*Prompt*. Note how many lines in the following material mention "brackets", then give that number by itself.

*Records provided*.
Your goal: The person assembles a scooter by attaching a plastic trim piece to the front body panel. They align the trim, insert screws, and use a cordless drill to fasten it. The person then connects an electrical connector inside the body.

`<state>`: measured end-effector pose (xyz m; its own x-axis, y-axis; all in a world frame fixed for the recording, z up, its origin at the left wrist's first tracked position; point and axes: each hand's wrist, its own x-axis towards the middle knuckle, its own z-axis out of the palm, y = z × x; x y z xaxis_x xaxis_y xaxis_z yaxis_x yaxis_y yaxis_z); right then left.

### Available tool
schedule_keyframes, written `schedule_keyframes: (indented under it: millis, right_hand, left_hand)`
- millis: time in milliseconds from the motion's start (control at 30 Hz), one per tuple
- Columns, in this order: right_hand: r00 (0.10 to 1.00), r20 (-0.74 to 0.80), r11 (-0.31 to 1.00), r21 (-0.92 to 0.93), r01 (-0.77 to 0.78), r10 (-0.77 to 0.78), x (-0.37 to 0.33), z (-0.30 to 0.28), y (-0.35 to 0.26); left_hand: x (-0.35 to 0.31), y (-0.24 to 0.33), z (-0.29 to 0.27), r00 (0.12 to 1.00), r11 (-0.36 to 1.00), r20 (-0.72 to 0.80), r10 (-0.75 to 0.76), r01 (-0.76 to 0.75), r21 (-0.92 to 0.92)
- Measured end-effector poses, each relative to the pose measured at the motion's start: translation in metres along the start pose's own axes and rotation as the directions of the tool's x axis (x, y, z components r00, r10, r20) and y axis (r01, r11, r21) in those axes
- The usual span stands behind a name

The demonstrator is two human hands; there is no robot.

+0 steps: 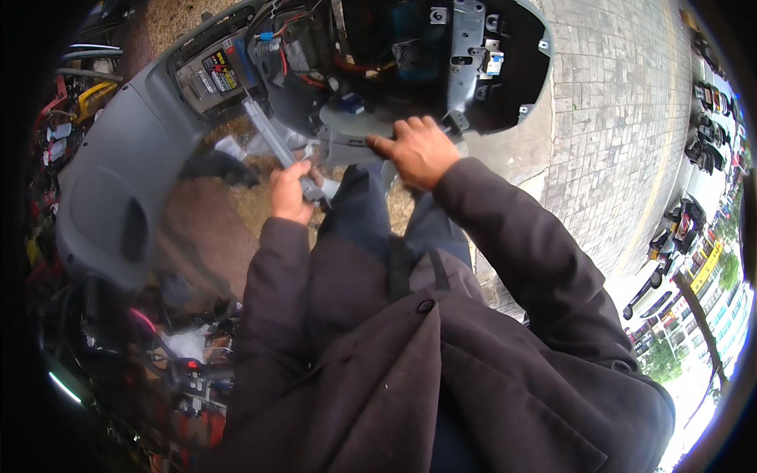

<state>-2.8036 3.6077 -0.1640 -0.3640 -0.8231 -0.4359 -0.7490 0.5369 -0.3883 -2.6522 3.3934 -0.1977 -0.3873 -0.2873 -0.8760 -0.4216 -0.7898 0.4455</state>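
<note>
My left hand (pixel 292 191) is closed around one end of a long, narrow grey strip (pixel 272 135). The strip slants up and left, its far end close to the battery with the yellow-marked label (pixel 217 76). At the near edge of the open grey vehicle body, my right hand (pixel 422 154) has its fingers curled over a grey panel edge (pixel 351 144), the thumb stretched to the left. Part of that grip is hidden under the hand. Beyond it lies the dark open compartment (pixel 378 87), with wires and a metal bracket (pixel 467 59) inside.
A curved grey body panel (pixel 118 169) rises at the left. Red, yellow and dark parts and tools (pixel 197 378) crowd the shadowed left side. Paving bricks (pixel 607 102) stretch along the right, with parked vehicles (pixel 706 134) farther off. My legs (pixel 359 213) stand right below the compartment.
</note>
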Motion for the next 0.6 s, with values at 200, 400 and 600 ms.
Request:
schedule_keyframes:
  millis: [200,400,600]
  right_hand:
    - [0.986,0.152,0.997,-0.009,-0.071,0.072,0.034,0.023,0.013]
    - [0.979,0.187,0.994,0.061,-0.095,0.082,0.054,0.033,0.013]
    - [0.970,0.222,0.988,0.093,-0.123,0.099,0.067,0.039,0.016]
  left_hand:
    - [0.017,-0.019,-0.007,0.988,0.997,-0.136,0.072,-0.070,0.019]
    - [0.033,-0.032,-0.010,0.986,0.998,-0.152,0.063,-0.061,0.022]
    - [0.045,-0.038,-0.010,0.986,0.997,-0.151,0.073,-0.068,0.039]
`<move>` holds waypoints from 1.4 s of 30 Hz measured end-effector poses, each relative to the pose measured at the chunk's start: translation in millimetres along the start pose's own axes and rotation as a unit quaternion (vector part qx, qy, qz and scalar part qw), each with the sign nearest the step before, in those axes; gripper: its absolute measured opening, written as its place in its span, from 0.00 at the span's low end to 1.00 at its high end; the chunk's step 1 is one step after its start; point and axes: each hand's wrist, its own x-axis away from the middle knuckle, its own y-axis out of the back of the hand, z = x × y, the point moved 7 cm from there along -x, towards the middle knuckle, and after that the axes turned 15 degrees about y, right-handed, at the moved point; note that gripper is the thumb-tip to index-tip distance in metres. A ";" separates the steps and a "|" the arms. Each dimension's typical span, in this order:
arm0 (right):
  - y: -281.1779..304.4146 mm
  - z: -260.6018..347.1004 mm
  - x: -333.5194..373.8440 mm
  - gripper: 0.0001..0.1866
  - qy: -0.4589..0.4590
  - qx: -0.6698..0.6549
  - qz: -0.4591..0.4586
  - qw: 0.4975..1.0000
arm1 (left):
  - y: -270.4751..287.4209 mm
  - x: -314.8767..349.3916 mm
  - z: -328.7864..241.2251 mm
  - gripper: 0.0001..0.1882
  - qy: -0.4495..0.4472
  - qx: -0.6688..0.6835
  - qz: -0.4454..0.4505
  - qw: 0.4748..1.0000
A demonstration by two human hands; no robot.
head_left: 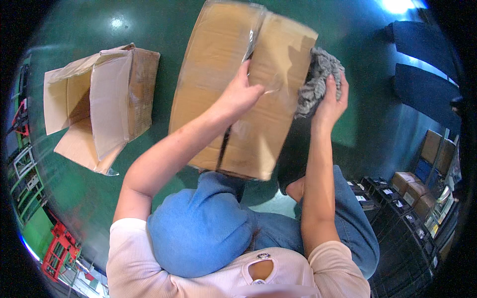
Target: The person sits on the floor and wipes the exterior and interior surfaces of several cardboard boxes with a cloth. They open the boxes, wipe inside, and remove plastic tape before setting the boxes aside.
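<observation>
A large closed brown cardboard box (238, 89) stands on the dark green floor (164, 25) in front of the seated person, its near end against the knees in blue denim trousers (203, 228). A strip of clear glossy packing tape (256, 44) runs along the seam of the box's top flaps. The left hand (241, 92) rests on the middle of the box top with its fingers curled and pinched around a loose end of that tape, which lifts off the cardboard beside the fingertips. The right hand (330, 102) is at the box's right edge, closed around a crumpled grey knitted cloth (318, 77) that presses against the side of the box. To the left, well apart from the large box, an open empty brown cardboard carton (99, 104) lies tipped on its side with its flaps spread out. Stacked black plastic crates (397, 218) and small brown boxes (412, 188) sit at the lower right.
</observation>
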 end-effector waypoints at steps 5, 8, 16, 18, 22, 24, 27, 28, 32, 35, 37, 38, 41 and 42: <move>-26.5 -19.9 -18.5 0.18 0.044 -0.143 -0.045 0.988 | -7.7 12.2 -54.6 0.39 -0.109 0.151 0.159 0.970; -34.7 -14.0 -25.3 0.18 0.021 -0.102 0.002 0.995 | -6.7 3.1 -57.3 0.44 -0.144 0.166 0.101 0.970; -76.3 109.2 102.1 0.18 0.504 0.150 0.401 0.750 | -8.2 -34.7 3.9 0.37 -0.050 0.408 0.263 0.873; -98.5 94.3 70.7 0.17 0.501 0.182 0.314 0.786 | -14.9 -37.6 9.8 0.36 -0.011 0.454 0.312 0.835; -161.4 43.6 -43.7 0.17 0.491 0.309 0.197 0.790 | -26.2 -36.7 15.2 0.39 -0.050 0.365 0.270 0.890; -174.0 35.7 -68.2 0.12 0.468 0.305 0.205 0.804 | -30.5 -36.1 14.2 0.43 -0.088 0.330 0.273 0.899; -155.8 49.6 -33.9 0.16 0.445 0.337 0.299 0.774 | -31.3 -45.7 25.2 0.43 -0.037 0.361 0.270 0.892; -139.3 57.6 -10.6 0.16 0.432 0.311 0.333 0.778 | -31.5 -46.5 24.7 0.42 -0.043 0.384 0.297 0.873; -84.2 78.3 61.2 0.18 0.434 0.224 0.381 0.785 | -25.6 -55.6 29.8 0.40 -0.058 0.371 0.257 0.890; -111.9 55.0 30.5 0.16 0.441 0.279 0.386 0.761 | -25.7 -55.7 27.5 0.41 -0.104 0.302 0.230 0.919; -156.9 43.3 -17.5 0.15 0.504 0.315 0.354 0.723 | -28.6 -54.2 27.5 0.42 -0.093 0.340 0.263 0.898; -178.7 38.4 -47.3 0.16 0.515 0.336 0.324 0.719 | -29.1 -52.6 27.7 0.42 -0.086 0.360 0.275 0.887; -201.6 29.3 -120.0 0.11 0.455 0.363 0.246 0.775 | -25.9 -50.8 25.2 0.44 -0.093 0.328 0.259 0.904; -196.3 21.4 -136.1 0.11 0.362 0.391 0.206 0.821 | -24.8 -50.3 25.0 0.44 -0.093 0.324 0.251 0.907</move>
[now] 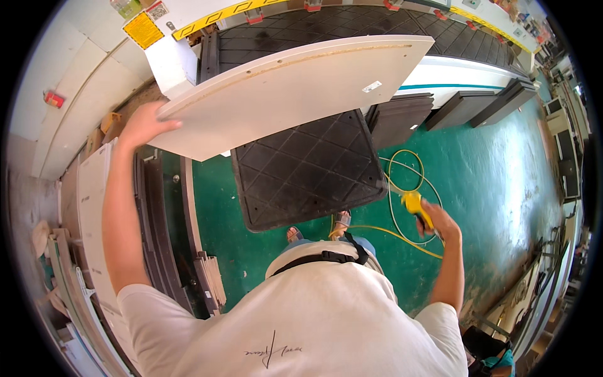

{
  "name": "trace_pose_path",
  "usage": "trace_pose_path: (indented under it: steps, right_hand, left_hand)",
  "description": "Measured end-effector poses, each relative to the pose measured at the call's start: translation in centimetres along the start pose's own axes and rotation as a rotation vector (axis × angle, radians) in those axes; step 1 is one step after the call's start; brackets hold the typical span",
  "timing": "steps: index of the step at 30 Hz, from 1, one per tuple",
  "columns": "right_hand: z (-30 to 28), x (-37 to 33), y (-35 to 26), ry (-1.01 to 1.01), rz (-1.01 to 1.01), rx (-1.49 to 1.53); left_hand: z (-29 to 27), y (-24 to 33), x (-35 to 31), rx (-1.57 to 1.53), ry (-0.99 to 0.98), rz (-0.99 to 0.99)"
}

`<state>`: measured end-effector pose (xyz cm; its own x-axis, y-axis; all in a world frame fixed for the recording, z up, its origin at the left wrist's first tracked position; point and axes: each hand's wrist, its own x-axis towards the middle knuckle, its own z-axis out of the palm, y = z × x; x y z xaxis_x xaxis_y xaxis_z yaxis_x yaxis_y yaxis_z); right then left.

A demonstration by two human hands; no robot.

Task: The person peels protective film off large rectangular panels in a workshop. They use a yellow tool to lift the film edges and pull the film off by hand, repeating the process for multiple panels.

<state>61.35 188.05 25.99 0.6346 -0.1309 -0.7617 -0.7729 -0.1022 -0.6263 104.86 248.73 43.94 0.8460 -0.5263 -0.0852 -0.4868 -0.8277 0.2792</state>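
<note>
A wide, pale panel point(282, 94) stands tilted on edge in front of me, with a groove and small holes along its upper edge and a small white label near its right end. My left hand point(146, 125) is closed round the panel's left end. Out to the right, apart from the panel, my right hand point(441, 221) grips a yellow air blow gun point(414, 204), slightly blurred. A thin yellow hose point(396, 234) loops over the floor near it. Below the panel is a black platform point(308, 173) with a diamond-grooved top; its far part is hidden.
Behind the panel lies a machine bed point(352, 24) with a dark grooved surface and red clamps. Dark boards point(402, 119) lean against its base on the right. Long boards point(151, 220) stand at my left. The floor point(483, 182) is green, with hose across it.
</note>
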Motion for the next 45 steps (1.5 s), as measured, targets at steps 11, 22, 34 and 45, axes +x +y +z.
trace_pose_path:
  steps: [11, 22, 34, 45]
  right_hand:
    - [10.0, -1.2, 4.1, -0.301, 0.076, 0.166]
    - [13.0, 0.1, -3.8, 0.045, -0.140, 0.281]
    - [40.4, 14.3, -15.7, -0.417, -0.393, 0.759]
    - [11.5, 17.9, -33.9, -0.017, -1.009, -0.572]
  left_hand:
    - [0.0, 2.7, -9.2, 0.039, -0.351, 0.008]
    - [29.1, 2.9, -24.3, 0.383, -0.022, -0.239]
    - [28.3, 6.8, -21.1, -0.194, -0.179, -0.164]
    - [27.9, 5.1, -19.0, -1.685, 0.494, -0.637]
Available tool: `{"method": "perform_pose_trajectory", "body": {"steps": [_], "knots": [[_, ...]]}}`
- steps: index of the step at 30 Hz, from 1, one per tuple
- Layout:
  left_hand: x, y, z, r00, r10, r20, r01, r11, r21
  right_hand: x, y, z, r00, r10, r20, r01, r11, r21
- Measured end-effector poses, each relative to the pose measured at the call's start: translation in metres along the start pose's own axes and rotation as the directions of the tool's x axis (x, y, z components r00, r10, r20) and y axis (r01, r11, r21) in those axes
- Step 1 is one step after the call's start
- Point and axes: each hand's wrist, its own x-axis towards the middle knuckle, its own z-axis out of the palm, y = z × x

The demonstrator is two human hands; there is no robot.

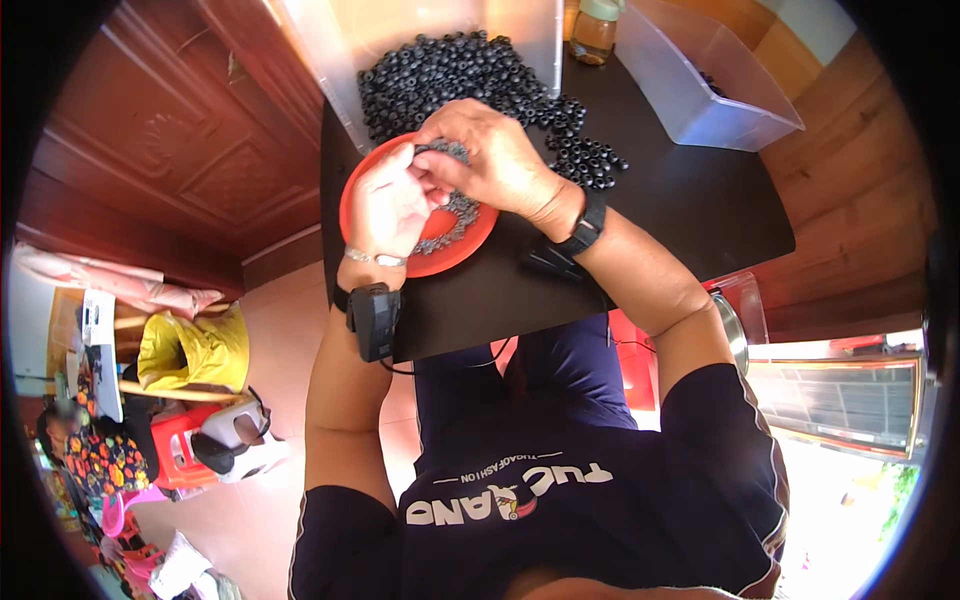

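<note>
A round red bowl (350, 215) stands at the table's near left, with many small grey metal-looking pieces (455, 228) in it. Over this bowl my two hands meet at the fingertips. My left hand (388, 205) is turned palm up, its thumb and fingers pinched together. From the right, my right hand (490, 155) reaches across with bent fingers closed toward the left fingertips. Something small and dark shows between them; its kind is too small to tell. Just behind the hands lies a large heap of small black round parts with holes (450, 75).
The heap spills from a translucent bin (340, 75) onto the dark table (700, 205). A second translucent bin (690, 110) and a lidded jar (594, 32) stand farther right. A black device (552, 262) lies by my right wrist; a cable (440, 370) hangs at the table's front edge.
</note>
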Motion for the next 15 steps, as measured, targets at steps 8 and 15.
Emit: {"method": "perform_pose_trajectory", "body": {"steps": [8,15], "knots": [[-0.0012,-0.0014,-0.0045,0.999,0.033,0.032,-0.034,0.998,0.049,-0.0014,0.0002,0.0018,0.999,0.040,0.020,-0.041,0.998,0.044],[0.0004,0.0002,-0.0044,0.999,0.042,0.024,-0.043,0.997,0.056,0.0005,0.0020,-0.0026,1.000,0.009,0.018,-0.009,0.999,0.033]]}}
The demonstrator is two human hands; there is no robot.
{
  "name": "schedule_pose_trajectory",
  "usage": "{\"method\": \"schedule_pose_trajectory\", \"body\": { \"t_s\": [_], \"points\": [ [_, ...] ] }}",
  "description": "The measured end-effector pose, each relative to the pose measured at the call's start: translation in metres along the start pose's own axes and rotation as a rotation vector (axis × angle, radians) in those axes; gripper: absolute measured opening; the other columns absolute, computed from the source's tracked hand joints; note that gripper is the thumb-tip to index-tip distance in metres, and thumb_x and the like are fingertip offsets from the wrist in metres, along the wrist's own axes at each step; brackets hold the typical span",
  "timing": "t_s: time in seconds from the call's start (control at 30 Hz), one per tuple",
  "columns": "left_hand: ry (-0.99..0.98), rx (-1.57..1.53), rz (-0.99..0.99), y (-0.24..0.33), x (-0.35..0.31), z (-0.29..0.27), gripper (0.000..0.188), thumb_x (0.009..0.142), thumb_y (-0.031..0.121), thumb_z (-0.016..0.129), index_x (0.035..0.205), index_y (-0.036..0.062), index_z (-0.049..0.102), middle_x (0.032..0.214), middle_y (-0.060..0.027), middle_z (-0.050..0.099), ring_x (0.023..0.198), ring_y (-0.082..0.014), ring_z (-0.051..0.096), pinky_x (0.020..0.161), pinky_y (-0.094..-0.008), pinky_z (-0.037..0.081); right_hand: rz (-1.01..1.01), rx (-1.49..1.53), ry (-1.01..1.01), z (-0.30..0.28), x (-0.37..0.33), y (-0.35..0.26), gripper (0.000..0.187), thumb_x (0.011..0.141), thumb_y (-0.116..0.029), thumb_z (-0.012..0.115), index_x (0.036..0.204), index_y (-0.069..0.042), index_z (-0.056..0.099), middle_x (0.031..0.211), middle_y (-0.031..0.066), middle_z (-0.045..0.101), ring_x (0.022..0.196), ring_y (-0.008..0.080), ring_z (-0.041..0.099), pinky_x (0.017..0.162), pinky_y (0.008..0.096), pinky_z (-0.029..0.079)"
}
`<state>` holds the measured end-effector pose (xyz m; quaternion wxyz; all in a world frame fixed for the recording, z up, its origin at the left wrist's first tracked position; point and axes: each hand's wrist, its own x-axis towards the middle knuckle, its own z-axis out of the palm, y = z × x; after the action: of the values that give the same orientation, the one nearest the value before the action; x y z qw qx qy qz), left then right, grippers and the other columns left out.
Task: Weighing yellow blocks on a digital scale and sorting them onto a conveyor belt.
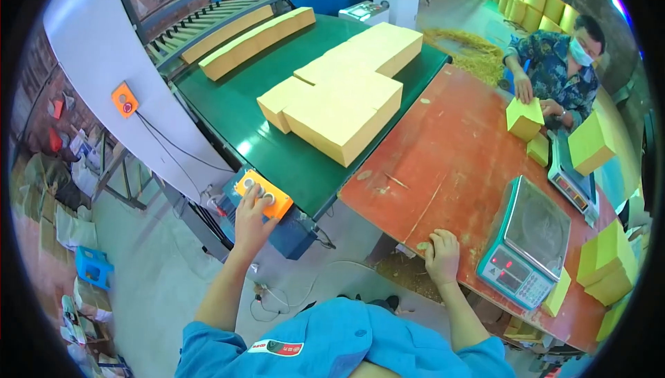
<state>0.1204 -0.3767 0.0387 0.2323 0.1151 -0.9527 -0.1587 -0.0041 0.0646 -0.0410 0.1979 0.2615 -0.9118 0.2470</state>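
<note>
My left hand (251, 221) reaches over an orange control box (264, 194) with round buttons, fingers stretched out and fingertips on its face. On the red table's (429, 163) near edge rests my right hand (442, 256), its fingers curled in with nothing visible in them. Beyond the control box, a green conveyor belt (228, 111) carries a group of yellow blocks (339, 101) pushed together. Two long yellow strips (260, 40) lie at the belt's far left. Right of my right hand stands a teal-framed scale (530, 232) with a bare metal pan.
Across the table a masked person (561, 73) handles a yellow block (524, 119) beside a second scale (573, 178). More yellow blocks (607, 261) are stacked at the table's right. A white machine column (128, 52) with an orange stop-button box (125, 99) rises at left. Cables trail on the floor.
</note>
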Motion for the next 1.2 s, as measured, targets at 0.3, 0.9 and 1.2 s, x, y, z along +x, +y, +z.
{"method": "schedule_pose_trajectory", "body": {
  "t_s": [0.3,0.9,1.2],
  "points": [
    [0.039,0.005,0.022,-0.010,-0.002,-0.004,0.046,0.064,0.015,0.081,0.106,0.0082,0.064,0.136,-0.0199,0.049,0.130,-0.0372,0.045,0.105,-0.0460,0.037,0.002,0.001,-0.021,0.000,0.008,-0.012,0.023,0.079,-0.008,0.063,0.101,-0.003,0.061,0.114,0.0134,0.060,0.112,0.0333,0.054,0.096,0.0453,0.041],
    [0.003,0.022,-0.024,-0.006,0.002,-0.003,0.042,0.067,0.015,0.079,0.105,0.0101,0.062,0.141,-0.0173,0.046,0.132,-0.0372,0.043,0.106,-0.0456,0.037,-0.005,0.026,0.027,0.002,0.004,-0.006,0.024,0.078,-0.004,0.063,0.101,-0.001,0.060,0.113,0.0160,0.059,0.111,0.0345,0.054,0.095,0.0449,0.041],
    [-0.010,0.012,-0.012,-0.006,0.002,-0.005,0.042,0.066,0.015,0.079,0.105,0.0093,0.062,0.139,-0.0179,0.048,0.131,-0.0371,0.044,0.105,-0.0453,0.038,-0.009,0.036,0.013,0.003,0.005,-0.005,0.023,0.078,-0.006,0.063,0.101,-0.001,0.060,0.112,0.0153,0.059,0.110,0.0343,0.054,0.095,0.0452,0.042]
  ]
}}
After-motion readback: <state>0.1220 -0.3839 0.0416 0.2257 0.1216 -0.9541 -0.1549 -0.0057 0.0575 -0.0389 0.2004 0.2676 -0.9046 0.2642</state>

*Exercise output*. 2